WHAT TO DO
In the entries that follow, the lines from the line containing "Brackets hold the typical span" up to and including the line containing "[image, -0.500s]" must be copied exactly, with pictures omitted.
INFORMATION section start
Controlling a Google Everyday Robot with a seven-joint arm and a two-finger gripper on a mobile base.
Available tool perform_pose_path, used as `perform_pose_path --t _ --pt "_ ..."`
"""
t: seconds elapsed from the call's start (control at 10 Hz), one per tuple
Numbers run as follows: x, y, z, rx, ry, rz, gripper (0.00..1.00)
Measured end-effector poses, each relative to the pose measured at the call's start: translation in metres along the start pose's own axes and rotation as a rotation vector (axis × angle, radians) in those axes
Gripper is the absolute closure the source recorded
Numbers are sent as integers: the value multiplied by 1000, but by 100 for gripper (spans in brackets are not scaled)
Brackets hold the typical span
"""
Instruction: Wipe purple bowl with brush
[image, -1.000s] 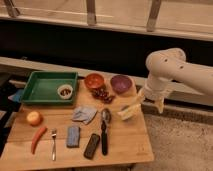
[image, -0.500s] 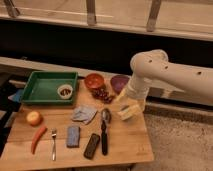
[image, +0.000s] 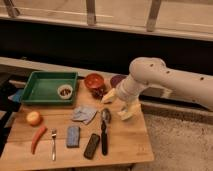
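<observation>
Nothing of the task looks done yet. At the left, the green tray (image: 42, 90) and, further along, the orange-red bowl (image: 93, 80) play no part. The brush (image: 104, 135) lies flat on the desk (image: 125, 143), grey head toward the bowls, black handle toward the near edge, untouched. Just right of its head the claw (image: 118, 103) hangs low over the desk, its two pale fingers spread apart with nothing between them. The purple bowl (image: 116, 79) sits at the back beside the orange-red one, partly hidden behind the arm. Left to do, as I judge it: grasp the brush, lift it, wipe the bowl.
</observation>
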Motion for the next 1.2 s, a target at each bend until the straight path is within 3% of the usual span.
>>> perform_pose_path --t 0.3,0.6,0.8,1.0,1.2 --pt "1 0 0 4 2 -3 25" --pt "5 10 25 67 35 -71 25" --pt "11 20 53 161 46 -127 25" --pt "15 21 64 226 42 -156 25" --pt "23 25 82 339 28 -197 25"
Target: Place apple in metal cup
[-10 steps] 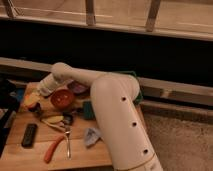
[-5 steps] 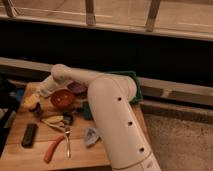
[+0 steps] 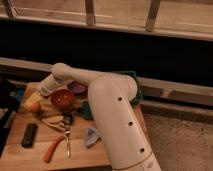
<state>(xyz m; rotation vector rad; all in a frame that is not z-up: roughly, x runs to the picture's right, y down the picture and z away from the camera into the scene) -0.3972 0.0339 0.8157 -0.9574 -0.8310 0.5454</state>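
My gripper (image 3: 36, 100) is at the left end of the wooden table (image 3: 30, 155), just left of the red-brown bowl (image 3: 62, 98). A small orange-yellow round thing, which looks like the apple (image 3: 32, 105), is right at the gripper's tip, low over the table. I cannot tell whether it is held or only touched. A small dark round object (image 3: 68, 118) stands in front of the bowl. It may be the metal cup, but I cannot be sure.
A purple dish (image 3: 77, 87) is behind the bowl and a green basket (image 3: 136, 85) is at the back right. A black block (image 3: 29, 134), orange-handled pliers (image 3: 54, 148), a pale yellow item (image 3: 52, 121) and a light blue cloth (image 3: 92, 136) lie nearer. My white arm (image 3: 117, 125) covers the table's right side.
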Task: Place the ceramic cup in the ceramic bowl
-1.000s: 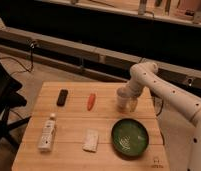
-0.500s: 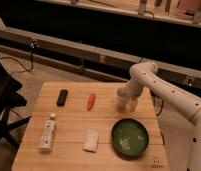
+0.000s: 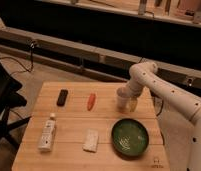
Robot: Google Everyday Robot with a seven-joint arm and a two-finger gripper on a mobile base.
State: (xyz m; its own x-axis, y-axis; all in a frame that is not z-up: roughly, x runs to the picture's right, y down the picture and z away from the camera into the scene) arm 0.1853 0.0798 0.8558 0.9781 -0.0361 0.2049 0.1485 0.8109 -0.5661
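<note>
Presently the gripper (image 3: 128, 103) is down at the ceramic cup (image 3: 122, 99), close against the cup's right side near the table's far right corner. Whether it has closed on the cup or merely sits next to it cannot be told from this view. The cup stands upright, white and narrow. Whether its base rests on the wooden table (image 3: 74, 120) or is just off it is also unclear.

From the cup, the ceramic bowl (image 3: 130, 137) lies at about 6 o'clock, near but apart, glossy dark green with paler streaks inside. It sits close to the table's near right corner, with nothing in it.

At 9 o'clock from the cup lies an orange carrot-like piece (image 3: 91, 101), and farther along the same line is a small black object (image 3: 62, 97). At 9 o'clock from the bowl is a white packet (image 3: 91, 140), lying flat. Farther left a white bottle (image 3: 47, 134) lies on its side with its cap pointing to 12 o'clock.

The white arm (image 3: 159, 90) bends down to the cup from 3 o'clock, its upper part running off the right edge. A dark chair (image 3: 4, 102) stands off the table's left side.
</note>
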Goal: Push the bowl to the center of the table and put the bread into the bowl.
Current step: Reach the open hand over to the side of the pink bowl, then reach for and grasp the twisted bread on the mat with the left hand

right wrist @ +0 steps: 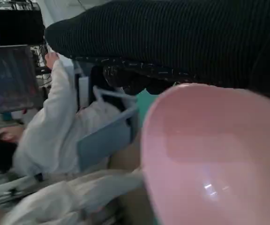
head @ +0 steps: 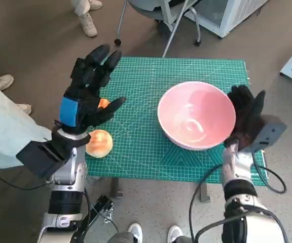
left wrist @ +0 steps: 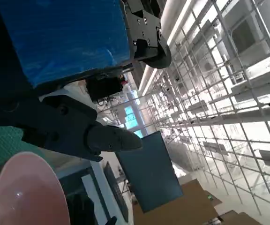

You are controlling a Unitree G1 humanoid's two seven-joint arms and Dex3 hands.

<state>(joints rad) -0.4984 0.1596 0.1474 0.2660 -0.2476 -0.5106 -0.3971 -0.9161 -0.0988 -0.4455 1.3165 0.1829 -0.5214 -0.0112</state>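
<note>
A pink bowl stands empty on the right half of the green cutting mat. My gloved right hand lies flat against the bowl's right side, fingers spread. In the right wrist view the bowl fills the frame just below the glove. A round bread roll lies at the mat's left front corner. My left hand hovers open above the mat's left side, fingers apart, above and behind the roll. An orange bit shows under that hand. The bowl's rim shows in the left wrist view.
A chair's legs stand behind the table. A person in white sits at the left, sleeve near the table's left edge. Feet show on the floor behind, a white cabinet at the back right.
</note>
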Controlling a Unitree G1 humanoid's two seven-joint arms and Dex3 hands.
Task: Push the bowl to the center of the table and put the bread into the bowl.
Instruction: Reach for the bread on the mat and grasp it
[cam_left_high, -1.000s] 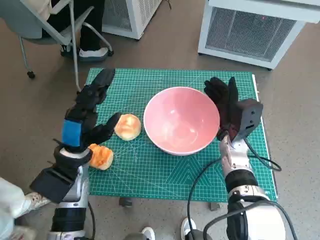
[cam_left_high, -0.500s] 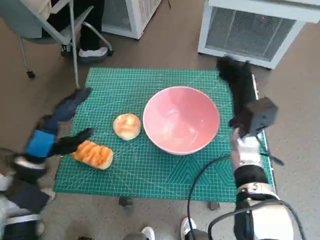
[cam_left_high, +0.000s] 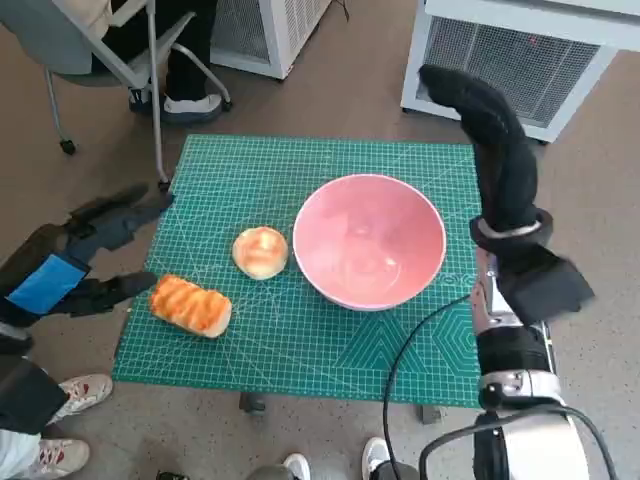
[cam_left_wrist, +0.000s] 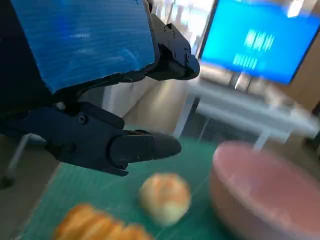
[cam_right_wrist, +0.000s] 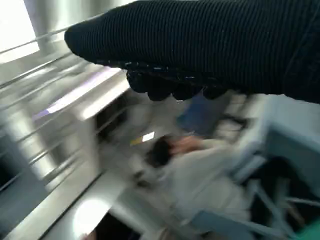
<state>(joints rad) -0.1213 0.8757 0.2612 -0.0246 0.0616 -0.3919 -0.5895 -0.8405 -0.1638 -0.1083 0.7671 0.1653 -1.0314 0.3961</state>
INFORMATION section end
ANSWER FOR THIS EXERCISE
Brackets hold the typical span
"""
Instruction: Wipe purple bowl with brush
[image, -1.000s] 
[image, -0.500s] 

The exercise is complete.